===== DATA SEGMENT =====
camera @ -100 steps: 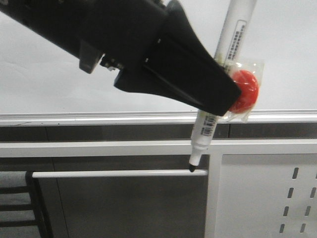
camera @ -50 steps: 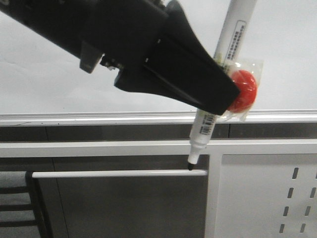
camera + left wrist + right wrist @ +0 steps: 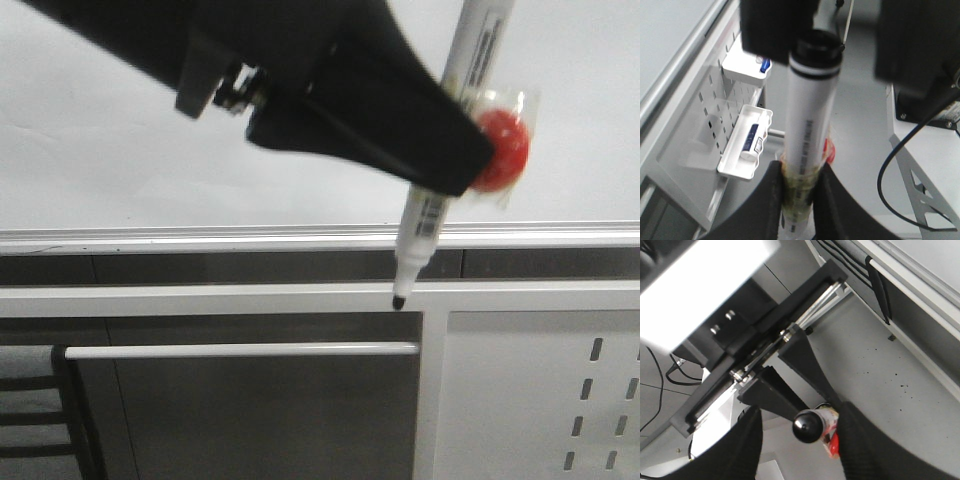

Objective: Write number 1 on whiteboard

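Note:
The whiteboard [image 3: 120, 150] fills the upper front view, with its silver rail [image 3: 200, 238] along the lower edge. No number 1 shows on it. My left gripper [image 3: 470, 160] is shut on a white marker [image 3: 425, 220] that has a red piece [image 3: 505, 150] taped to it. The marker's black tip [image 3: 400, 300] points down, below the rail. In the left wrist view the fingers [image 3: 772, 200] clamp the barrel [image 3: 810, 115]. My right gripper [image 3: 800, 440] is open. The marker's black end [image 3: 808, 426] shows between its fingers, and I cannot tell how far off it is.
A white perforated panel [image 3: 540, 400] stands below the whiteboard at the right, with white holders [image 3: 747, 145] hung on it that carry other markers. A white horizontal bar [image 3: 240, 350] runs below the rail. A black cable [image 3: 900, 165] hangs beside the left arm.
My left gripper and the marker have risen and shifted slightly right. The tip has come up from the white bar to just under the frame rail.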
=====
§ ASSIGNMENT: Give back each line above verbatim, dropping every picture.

§ REPLY:
camera @ -100 steps: 
camera @ -50 steps: 
camera + left wrist + right wrist @ +0 steps: 

Objective: Write number 1 on whiteboard

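Note:
The whiteboard [image 3: 120, 150] fills the upper front view, with its silver rail [image 3: 200, 238] along the lower edge. No number 1 shows on it. My left gripper [image 3: 470, 160] is shut on a white marker [image 3: 425, 220] that has a red piece [image 3: 505, 150] taped to it. The marker's black tip [image 3: 400, 300] points down, below the rail. In the left wrist view the fingers [image 3: 772, 200] clamp the barrel [image 3: 810, 115]. My right gripper [image 3: 800, 440] is open. The marker's black end [image 3: 808, 426] shows between its fingers, and I cannot tell how far off it is.
A white perforated panel [image 3: 540, 400] stands below the whiteboard at the right, with white holders [image 3: 747, 145] hung on it that carry other markers. A white horizontal bar [image 3: 240, 350] runs below the rail. A black cable [image 3: 900, 165] hangs beside the left arm.
My left gripper and the marker have risen and shifted slightly right. The tip has come up from the white bar to just under the frame rail.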

This answer is complete as written.